Segundo a Agência Nacional de Cinema (Ancine), dos 20 filmes mais assistidos no Brasil desde 1970, 12 foram de Renato Aragão. "O trapalhão nas minas do Rei Salomão", de 1977, está em quarto lugar na lista, com 5,8 milhões de espectadores. Mas, com tanto trabalho na TV, o cinema acabou ficando em segundo plano. Por enquanto. "De 47 filmes, acho que escrevi 40. Sempre acho que as ideias acabaram, mas, de um dia para o outro, elas vêm", afirma.

Para os da poltrona

Desbocado, mas com um humor ingênuo, Didi Mocó completa 50 anos com a popularidade ainda em alta. Duvida? Basta reparar em quantas pessoas ainda dizem "cuma?", "aguarde e confie" ou a máxima "assim como são as pessoas são as criaturas", seus bordões de outras épocas. A trajetória do palhaço moderno na TV acompanha também uma mudança geral no jeito de fazer o público rir.

Hoje, as piadas podem até ser diferentes. Mesmo assim, Didi continua atrapalhado, desastrado e infantil, mas sempre galanteador e ao lado de moças bonitas.

O cinquentenário de Didi vai ser comemorado com um especial de fim de ano na TV Globo, ainda sem data. As surpresas não serão apenas para o público: o próprio Aragão diz que não sabe o que estão aprontando para ele - ou melhor, para Didi.

"Só sei que vou dar uma entrevista. O resto vou ver na televisão. Sou muito bobo com emoção, eu choro. Quero me segurar e não consigo. Não é qualquer um que aguenta uma carga dessas de emoção, ver as pessoas falando de você. É muito difícil me controlar", confessa.
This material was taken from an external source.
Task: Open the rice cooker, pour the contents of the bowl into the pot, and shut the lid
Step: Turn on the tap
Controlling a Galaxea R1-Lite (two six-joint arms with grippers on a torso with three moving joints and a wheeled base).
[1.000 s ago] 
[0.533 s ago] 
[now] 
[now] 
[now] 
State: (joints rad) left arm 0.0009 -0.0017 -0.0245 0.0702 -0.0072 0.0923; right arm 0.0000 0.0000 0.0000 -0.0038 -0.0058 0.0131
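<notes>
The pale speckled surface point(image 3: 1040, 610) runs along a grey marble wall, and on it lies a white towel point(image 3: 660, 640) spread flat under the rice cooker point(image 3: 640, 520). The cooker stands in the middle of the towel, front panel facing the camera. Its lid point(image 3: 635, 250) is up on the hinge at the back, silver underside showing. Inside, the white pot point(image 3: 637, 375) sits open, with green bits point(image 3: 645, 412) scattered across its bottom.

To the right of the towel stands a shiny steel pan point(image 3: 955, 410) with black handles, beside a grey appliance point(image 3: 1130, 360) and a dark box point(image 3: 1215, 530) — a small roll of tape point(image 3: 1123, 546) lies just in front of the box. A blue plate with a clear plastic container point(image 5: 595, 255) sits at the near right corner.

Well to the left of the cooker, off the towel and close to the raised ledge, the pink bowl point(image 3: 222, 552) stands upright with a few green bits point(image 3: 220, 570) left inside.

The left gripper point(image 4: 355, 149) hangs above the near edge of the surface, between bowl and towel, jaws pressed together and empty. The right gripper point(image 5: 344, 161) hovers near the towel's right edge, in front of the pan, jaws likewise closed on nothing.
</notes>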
Na fase de ouro de "Os trapalhões", Aragão chegou a interpretar outros personagens, como o Soldado 49, Aparício e o anão Ananias. Mas Didi sempre foi o mais querido, com suas paródias e seu jeito peculiar de falar, inspirado em algumas expressões do Nordeste - o humorista veio de Sobral, no Ceará, onde trabalhava como bancário antes de estourar. O ar politicamente incorreto era uma marca do programa, que, ele acredita, não pode ser mantido nos dias de hoje.

"Não dá mais para fazer o que ´Os trapalhões´ faziam. Ninguém tinha a intenção de ofender ninguém, era um circo. Eu chamava o Mussum de negão, ele dizia ´negão é o teu passado´ e me chamava de paraíba. Isso era no limite do carinho. Hoje, você não pode mais falar isso. Os tempos mudaram, e está certo, acho que tem que ter respeito. Mas para o humor é algo que vai algemando a gente cada vez mais. Você não sabe o quanto me policio nos textos", explica.

Nos 50 anos de Didi, é difícil desassociar o personagem de seu criador. Quem subiu no Cristo Redentor, em 1991, durante o "Criança esperança", foi Didi ou Aragão? Para o humorista, foram os dois.

"Já misturou o Didi com o Renato Aragão. E muita gente confunde, hein? Muita gente acha que eu estou ali pronto para derrubar uma banca de jornais, para mexer com as pessoas. Aí sentem a diferença do Didi da televisão para a pessoa comportada que eu sou. Dizem que eu sou sério", reflete Aragão, garantindo que não se incomoda quando o chamam pelo nome do personagem. "O tempo passou, e agora já misturou tudo. O Didi passou na frente do Renato Aragão. Não tem mais como separar".